WORK INSTRUCTION >> Write out all of the entries exactly, please.

====================

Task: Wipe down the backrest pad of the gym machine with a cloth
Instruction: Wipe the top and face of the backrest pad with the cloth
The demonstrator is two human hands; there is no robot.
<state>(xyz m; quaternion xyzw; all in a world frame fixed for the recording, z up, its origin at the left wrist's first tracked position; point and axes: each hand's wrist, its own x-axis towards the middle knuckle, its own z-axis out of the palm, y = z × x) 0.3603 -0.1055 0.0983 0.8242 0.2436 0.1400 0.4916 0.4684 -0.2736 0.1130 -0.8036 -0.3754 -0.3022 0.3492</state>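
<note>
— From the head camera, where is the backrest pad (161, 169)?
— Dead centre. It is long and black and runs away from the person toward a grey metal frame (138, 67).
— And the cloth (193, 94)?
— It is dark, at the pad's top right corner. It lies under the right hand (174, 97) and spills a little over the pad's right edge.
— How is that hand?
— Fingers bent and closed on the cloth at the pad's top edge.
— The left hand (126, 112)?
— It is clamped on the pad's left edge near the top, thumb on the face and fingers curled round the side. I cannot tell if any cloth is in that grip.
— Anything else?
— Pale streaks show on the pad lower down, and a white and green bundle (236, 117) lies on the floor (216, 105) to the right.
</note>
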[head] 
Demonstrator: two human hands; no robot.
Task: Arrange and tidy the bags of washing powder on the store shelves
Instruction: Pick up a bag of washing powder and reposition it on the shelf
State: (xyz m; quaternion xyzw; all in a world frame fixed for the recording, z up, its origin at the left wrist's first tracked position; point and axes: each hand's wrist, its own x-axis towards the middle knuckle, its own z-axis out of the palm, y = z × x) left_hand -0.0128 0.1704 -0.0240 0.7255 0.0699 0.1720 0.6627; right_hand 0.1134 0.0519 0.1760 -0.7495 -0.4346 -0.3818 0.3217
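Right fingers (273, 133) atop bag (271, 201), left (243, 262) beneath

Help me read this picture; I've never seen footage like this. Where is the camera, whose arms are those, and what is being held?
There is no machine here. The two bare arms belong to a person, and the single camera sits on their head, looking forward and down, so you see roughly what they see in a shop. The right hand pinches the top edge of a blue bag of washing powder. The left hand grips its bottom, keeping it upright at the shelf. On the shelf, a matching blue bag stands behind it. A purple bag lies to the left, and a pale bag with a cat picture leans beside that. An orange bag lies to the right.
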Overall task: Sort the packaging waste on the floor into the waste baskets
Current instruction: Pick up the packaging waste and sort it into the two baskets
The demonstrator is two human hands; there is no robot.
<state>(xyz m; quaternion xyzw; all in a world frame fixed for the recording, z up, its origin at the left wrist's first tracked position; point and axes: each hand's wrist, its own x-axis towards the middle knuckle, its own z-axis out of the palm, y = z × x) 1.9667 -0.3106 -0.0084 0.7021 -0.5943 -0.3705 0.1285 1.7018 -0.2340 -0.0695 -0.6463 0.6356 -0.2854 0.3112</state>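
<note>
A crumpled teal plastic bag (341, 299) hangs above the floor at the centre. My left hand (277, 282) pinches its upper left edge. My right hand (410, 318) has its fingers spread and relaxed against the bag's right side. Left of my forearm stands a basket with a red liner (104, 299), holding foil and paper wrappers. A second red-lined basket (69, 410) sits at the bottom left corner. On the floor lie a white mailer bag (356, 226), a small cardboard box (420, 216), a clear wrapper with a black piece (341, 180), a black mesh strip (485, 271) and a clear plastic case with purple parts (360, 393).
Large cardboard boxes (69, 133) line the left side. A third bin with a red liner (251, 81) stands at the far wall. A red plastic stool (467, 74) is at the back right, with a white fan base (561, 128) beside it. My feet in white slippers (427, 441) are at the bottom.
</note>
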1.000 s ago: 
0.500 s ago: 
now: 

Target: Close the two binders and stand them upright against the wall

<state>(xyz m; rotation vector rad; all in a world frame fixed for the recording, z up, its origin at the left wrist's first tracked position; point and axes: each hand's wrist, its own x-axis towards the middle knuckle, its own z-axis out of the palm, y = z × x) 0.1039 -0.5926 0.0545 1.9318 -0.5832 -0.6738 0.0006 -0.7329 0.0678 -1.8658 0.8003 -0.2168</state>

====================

OUTPUT OF THE TASK >>
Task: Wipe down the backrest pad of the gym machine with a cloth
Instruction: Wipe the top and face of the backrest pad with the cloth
The demonstrator is two human hands; there is no robot.
<state>(xyz m; quaternion xyzw; all in a world frame fixed for the recording, z up, its origin at the left wrist's first tracked position; point and axes: each hand's wrist, its own x-axis towards the middle knuckle, its own z-axis out of the palm, y = z × x) 0.3603 -0.1055 0.0983 0.8242 0.2436 0.1400 0.4916 0.4684 -0.2736 0.1130 -0.8036 -0.3754 -0.3022 0.3492</state>
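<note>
— From the head camera, where is the backrest pad (161, 169)?
— Dead centre. It is long and black and runs away from the person toward a grey metal frame (138, 67).
— And the cloth (193, 94)?
— It is dark, at the pad's top right corner. It lies under the right hand (174, 97) and spills a little over the pad's right edge.
— How is that hand?
— Fingers bent and closed on the cloth at the pad's top edge.
— The left hand (126, 112)?
— It is clamped on the pad's left edge near the top, thumb on the face and fingers curled round the side. I cannot tell if any cloth is in that grip.
— Anything else?
— Pale streaks show on the pad lower down, and a white and green bundle (236, 117) lies on the floor (216, 105) to the right.
</note>
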[head] 
Demonstrator: two human hands; no robot.
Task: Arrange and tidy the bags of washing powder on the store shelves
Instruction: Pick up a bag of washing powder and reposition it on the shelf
State: (xyz m; quaternion xyzw; all in a world frame fixed for the recording, z up, its origin at the left wrist's first tracked position; point and axes: each hand's wrist, its own x-axis towards the middle knuckle, its own z-axis out of the palm, y = z × x) left_hand -0.0128 0.1704 -0.0240 0.7255 0.0699 0.1720 0.6627; right_hand 0.1134 0.0519 0.1760 -0.7495 -0.4346 -0.3818 0.3217
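Right fingers (273, 133) atop bag (271, 201), left (243, 262) beneath

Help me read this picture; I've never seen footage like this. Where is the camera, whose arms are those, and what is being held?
There is no machine here. The two bare arms belong to a person, and the single camera sits on their head, looking forward and down, so you see roughly what they see in a shop. The right hand pinches the top edge of a blue bag of washing powder. The left hand grips its bottom, keeping it upright at the shelf. On the shelf, a matching blue bag stands behind it. A purple bag lies to the left, and a pale bag with a cat picture leans beside that. An orange bag lies to the right.
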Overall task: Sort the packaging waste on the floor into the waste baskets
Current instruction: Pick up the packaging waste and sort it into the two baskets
The demonstrator is two human hands; there is no robot.
<state>(xyz m; quaternion xyzw; all in a world frame fixed for the recording, z up, its origin at the left wrist's first tracked position; point and axes: each hand's wrist, its own x-axis towards the middle knuckle, its own z-axis out of the palm, y = z × x) 1.9667 -0.3106 -0.0084 0.7021 -0.5943 -0.3705 0.1285 1.7018 -0.2340 -0.0695 -0.6463 0.6356 -0.2854 0.3112</state>
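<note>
A crumpled teal plastic bag (341, 299) hangs above the floor at the centre. My left hand (277, 282) pinches its upper left edge. My right hand (410, 318) has its fingers spread and relaxed against the bag's right side. Left of my forearm stands a basket with a red liner (104, 299), holding foil and paper wrappers. A second red-lined basket (69, 410) sits at the bottom left corner. On the floor lie a white mailer bag (356, 226), a small cardboard box (420, 216), a clear wrapper with a black piece (341, 180), a black mesh strip (485, 271) and a clear plastic case with purple parts (360, 393).
Large cardboard boxes (69, 133) line the left side. A third bin with a red liner (251, 81) stands at the far wall. A red plastic stool (467, 74) is at the back right, with a white fan base (561, 128) beside it. My feet in white slippers (427, 441) are at the bottom.
</note>
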1.000 s ago: 
0.500 s ago: 
now: 

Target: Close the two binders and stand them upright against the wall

<state>(xyz m; rotation vector rad; all in a world frame fixed for the recording, z up, its origin at the left wrist's first tracked position; point and axes: each hand's wrist, its own x-axis towards the middle knuckle, its own z-axis out of the palm, y = z × x) 0.1039 -0.5926 0.0545 1.9318 -0.5832 -0.6738 0.0006 -0.7329 0.0678 -1.8658 0.8003 -0.2168</state>

There is no more to this output.